It is ordered that the motion by defendant: (1) seeking dismissal of the complaint, pursuant to CPLR § 3211(a)(1) and (7); (2) seeking treatment of this motion as one for summary judgment, pursuant to CPLR § 3211(c); and (3) for declaratory relief, pursuant to CPLR § 3001 is determined as follows:
Defendant issued an insurance policy to Plaintiff, Oveila d/b/a Mangia Restaurant Corp., effective December 16, 2019 through December 16, 2020 which covered plaintiff's restaurant and bar. Defendant's policy provides coverage for, inter alia, “Business Income”, “Civil Authority” and “Extra Expense”. As a result of the COVID-19 pandemic, in early May 2020, plaintiff notified defendant of its claim, under the policy, for loss of income. Days later, defendant disclaimed coverage. By Summons and Complaint, dated August 17, 2020, plaintiff asserts a breach of contract action for damages, and seeks a declaration that defendant was responsible for coverage for plaintiff's loss of income suffered as a result of the effects of the COVID-19 virus, and various Executive Orders, issued by the Governor of New York State, for the purpose of containing said virus.
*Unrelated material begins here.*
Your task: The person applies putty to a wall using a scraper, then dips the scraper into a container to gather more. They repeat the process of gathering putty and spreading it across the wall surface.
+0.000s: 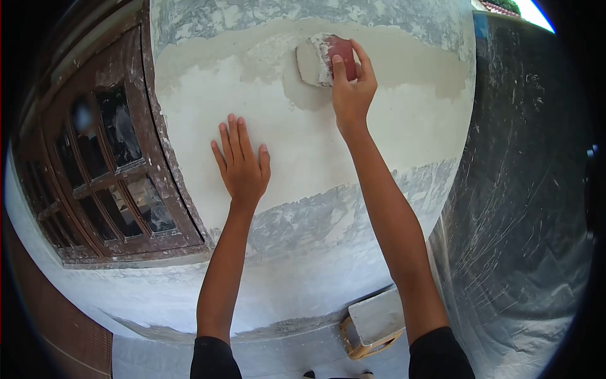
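Observation:
My right hand [355, 82] grips a dark red putty scraper [341, 55] near the top of the wall, thumb on its near face. Thick whitish putty [322, 50] cakes the scraper's left side. A wide band of smooth putty, damp grey-beige above and paler below, covers the wall [297, 151] around both hands. Lower and to the left, my left hand [243, 167] lies against the pale band with its fingers stretched out, holding nothing.
A brown wooden window [113, 164] with putty-spotted panes is at the left. Dark plastic sheeting [517, 158] hangs at the right. Below, a stool [377, 319] with a pale board-like top stands on the tiled floor [278, 357].

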### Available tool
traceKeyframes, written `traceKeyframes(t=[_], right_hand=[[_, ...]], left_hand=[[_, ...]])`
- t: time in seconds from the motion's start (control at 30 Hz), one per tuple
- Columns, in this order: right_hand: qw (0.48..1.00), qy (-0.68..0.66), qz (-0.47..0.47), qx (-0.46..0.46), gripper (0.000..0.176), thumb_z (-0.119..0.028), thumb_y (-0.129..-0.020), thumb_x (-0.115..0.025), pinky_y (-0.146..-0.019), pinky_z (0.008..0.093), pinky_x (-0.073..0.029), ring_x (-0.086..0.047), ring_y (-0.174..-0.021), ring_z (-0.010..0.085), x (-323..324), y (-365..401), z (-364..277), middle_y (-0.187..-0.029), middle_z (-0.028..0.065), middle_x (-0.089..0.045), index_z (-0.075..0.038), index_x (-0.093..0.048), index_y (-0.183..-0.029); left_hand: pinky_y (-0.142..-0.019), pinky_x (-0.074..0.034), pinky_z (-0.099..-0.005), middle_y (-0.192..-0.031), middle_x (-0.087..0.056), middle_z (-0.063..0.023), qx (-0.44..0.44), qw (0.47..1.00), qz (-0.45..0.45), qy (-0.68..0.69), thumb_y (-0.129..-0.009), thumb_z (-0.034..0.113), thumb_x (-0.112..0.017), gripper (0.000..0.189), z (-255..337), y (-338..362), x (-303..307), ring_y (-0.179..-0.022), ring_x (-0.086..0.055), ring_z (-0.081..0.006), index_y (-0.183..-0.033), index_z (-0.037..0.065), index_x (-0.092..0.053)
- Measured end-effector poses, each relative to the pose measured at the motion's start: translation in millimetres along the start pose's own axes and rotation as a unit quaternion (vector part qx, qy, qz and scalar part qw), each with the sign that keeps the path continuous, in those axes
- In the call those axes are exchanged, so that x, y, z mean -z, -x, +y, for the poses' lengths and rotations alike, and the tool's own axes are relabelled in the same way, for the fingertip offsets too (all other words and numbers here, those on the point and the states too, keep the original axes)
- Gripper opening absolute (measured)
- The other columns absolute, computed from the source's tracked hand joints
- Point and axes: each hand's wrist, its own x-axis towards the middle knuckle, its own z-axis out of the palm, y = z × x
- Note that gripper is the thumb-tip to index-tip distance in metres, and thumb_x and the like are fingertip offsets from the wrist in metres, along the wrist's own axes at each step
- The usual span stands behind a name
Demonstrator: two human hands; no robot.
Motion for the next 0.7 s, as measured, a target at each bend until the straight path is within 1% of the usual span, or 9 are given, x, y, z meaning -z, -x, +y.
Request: traceKeyframes(t=[0.1, 0.13, 0.2, 0.23, 0.27, 0.47, 0.53, 0.6, 0.7], right_hand=[[0.998, 0.057, 0.020, -0.026, 0.044, -0.011, -0.098, -0.065, -0.094, 0.0346, -0.052, -0.066, -0.107, 0.0208, 17.7, -9.7, 17.5, -0.119, 0.0150, -0.066, -0.003, -0.056, -0.141], [0.998, 0.052, 0.018, -0.029, 0.044, -0.011, -0.098, -0.065, -0.094, 0.0346, -0.052, -0.066, -0.107, 0.0208, 30.1, -16.1, 26.5, -0.119, 0.0150, -0.066, -0.003, -0.056, -0.141], [0.989, -0.043, 0.134, -0.036, 0.044, -0.010, -0.098, -0.064, -0.094, 0.0350, -0.052, -0.066, -0.109, 0.0227, 64.4, -30.2, 38.8, -0.121, 0.0137, -0.066, -0.003, -0.056, -0.141], [0.984, -0.077, 0.140, -0.078, 0.044, -0.011, -0.098, -0.064, -0.095, 0.0347, -0.052, -0.065, -0.112, 0.0224, 86.7, -29.3, 37.7, -0.125, 0.0137, -0.066, -0.002, -0.056, -0.140], [0.983, -0.079, 0.148, -0.076, 0.043, -0.012, -0.098, -0.065, -0.094, 0.0340, -0.052, -0.064, -0.113, 0.0218, 107.5, -33.1, 52.2, -0.127, 0.0139, -0.065, -0.001, -0.057, -0.139], [0.973, -0.072, 0.101, -0.196, 0.037, -0.015, -0.100, -0.067, -0.089, 0.0301, -0.054, -0.066, -0.106, 0.0170, 226.7, 13.8, 76.2, -0.121, 0.0105, -0.068, 0.002, -0.060, -0.132], [0.968, -0.071, 0.080, -0.229, 0.036, -0.015, -0.100, -0.068, -0.086, 0.0286, -0.054, -0.066, -0.102, 0.0144, 259.2, 37.6, 84.1, -0.118, 0.0097, -0.069, 0.001, -0.061, -0.131], [0.962, -0.062, 0.067, -0.259, 0.036, -0.015, -0.100, -0.068, -0.084, 0.0281, -0.054, -0.067, -0.100, 0.0139, 290.7, 66.6, 94.8, -0.117, 0.0098, -0.070, 0.001, -0.061, -0.131], [0.948, -0.041, 0.041, -0.312, 0.037, -0.015, -0.099, -0.069, -0.083, 0.0271, -0.054, -0.067, -0.099, 0.0129, 331.7, 116.7, 108.7, -0.116, 0.0097, -0.071, 0.001, -0.060, -0.131]], left_hand=[[-0.124, -0.016, -0.0567, -0.166, -0.028, -0.0189, 0.005, 1.000, -0.015, 0.007, -0.099, 0.025, -0.055, 0.070, 21.2, 16.4, -1.0, -0.155, -0.023, -0.0370, -0.159, -0.001, -0.029], [-0.124, -0.016, -0.0568, -0.166, -0.027, -0.0193, 0.011, 1.000, -0.024, 0.007, -0.099, 0.024, -0.055, 0.071, 28.6, 22.9, 0.2, -0.155, -0.022, -0.0376, -0.159, -0.001, -0.028], [-0.124, -0.017, -0.0567, -0.167, -0.025, -0.0188, 0.029, 0.999, -0.042, 0.013, -0.099, 0.023, -0.056, 0.071, 45.7, 33.6, 4.5, -0.155, -0.022, -0.0376, -0.159, -0.001, -0.027], [-0.124, -0.017, -0.0565, -0.168, -0.023, -0.0182, 0.046, 0.997, -0.057, 0.027, -0.099, 0.022, -0.056, 0.071, 55.4, 39.0, 6.5, -0.155, -0.022, -0.0376, -0.160, 0.000, -0.026], [-0.124, -0.017, -0.0565, -0.168, -0.023, -0.0182, 0.047, 0.997, -0.060, 0.019, -0.099, 0.022, -0.056, 0.071, 66.1, 44.5, 8.2, -0.155, -0.022, -0.0376, -0.160, 0.000, -0.026], [-0.124, -0.020, -0.0550, -0.167, -0.024, -0.0187, 0.122, 0.979, -0.153, 0.050, -0.100, 0.022, -0.055, 0.068, 143.7, 96.3, 13.6, -0.154, -0.024, -0.0378, -0.159, 0.001, -0.028], [-0.123, -0.021, -0.0549, -0.167, -0.024, -0.0185, 0.146, 0.964, -0.201, 0.093, -0.101, 0.022, -0.054, 0.067, 170.2, 118.7, 15.0, -0.153, -0.025, -0.0377, -0.159, 0.000, -0.028], [-0.123, -0.021, -0.0544, -0.166, -0.027, -0.0191, 0.157, 0.958, -0.221, 0.093, -0.101, 0.020, -0.055, 0.066, 194.5, 148.2, 15.2, -0.153, -0.027, -0.0375, -0.158, 0.000, -0.029], [-0.123, -0.022, -0.0536, -0.162, -0.034, -0.0211, 0.154, 0.941, -0.264, 0.148, -0.102, 0.020, -0.054, 0.063, 223.9, 193.0, 16.8, -0.151, -0.030, -0.0385, -0.157, 0.000, -0.031]])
The Complaint alleges that such Executive Orders restricted plaintiff “from operating its business in the usual manner causing a loss of income it would otherwise have received in absence of the Orders.” Defendant moves this Court for an Order: (1) dismissing the Complaint, pursuant to CPLR § 3211 (a)(1) and (7); (2) to treat the motion as one for summary judgment pursuant to CPLR § 3211(c); and (3) for a judicial declaration that it has no duty to provide insurance coverage for such a claim, pursuant to CPLR § 3001. Defendant contends that: (1) the subject insurance policy does not cover such loss; (2) that there was not any physical loss or damage to real property involved in plaintiff's claim, as required by the insurance policy; (3) that any civil authority loss was a result of COVID-19, and (4) such virus is specifically excluded from coverage in the policy.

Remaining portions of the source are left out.